* Material provided *
------------------------------------------------

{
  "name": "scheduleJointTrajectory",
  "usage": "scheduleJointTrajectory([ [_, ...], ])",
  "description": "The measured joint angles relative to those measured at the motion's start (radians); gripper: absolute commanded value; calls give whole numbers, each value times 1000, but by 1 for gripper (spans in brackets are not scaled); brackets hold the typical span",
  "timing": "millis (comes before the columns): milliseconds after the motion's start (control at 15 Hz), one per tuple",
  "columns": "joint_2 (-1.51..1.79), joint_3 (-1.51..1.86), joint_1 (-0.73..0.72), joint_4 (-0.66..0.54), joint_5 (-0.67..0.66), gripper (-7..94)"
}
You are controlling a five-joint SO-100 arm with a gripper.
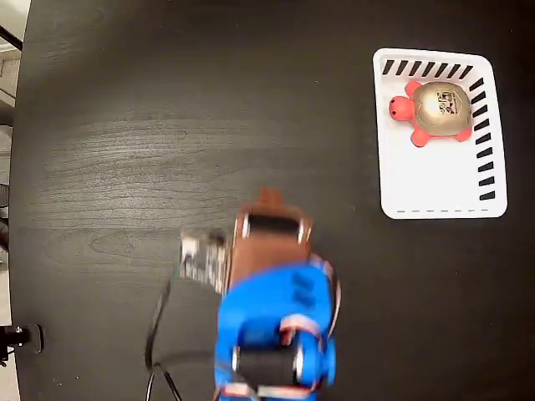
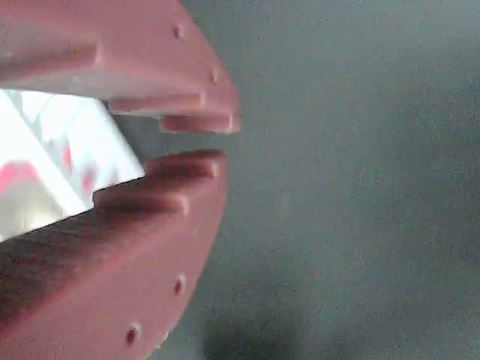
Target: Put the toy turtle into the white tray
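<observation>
- Beneath my jaws spreads a dark wood-grain table (image 1: 167, 125), with soft light glare on it.
- Far off my side, pale floor (image 1: 10, 83) shows.

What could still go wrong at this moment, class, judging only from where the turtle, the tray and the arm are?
1. The toy turtle lies in the white tray's top end, near the slotted edge; a bump might tip it out.
2. The hand, nearly shut and empty, is over bare table; a sweep toward the tray might shove it.
3. A cable loops beside the arm and might snag.
</observation>
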Motion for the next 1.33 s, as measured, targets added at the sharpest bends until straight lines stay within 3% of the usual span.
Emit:
scheduleJointTrajectory([
  [200,278,272,2,2,-17,0],
  [600,750,512,-26,196,-34,0],
  [1000,881,522,-26,436,-23,0],
  [1333,881,520,-32,448,-32,0],
])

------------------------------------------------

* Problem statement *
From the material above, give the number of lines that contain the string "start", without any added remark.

* Task answer *
2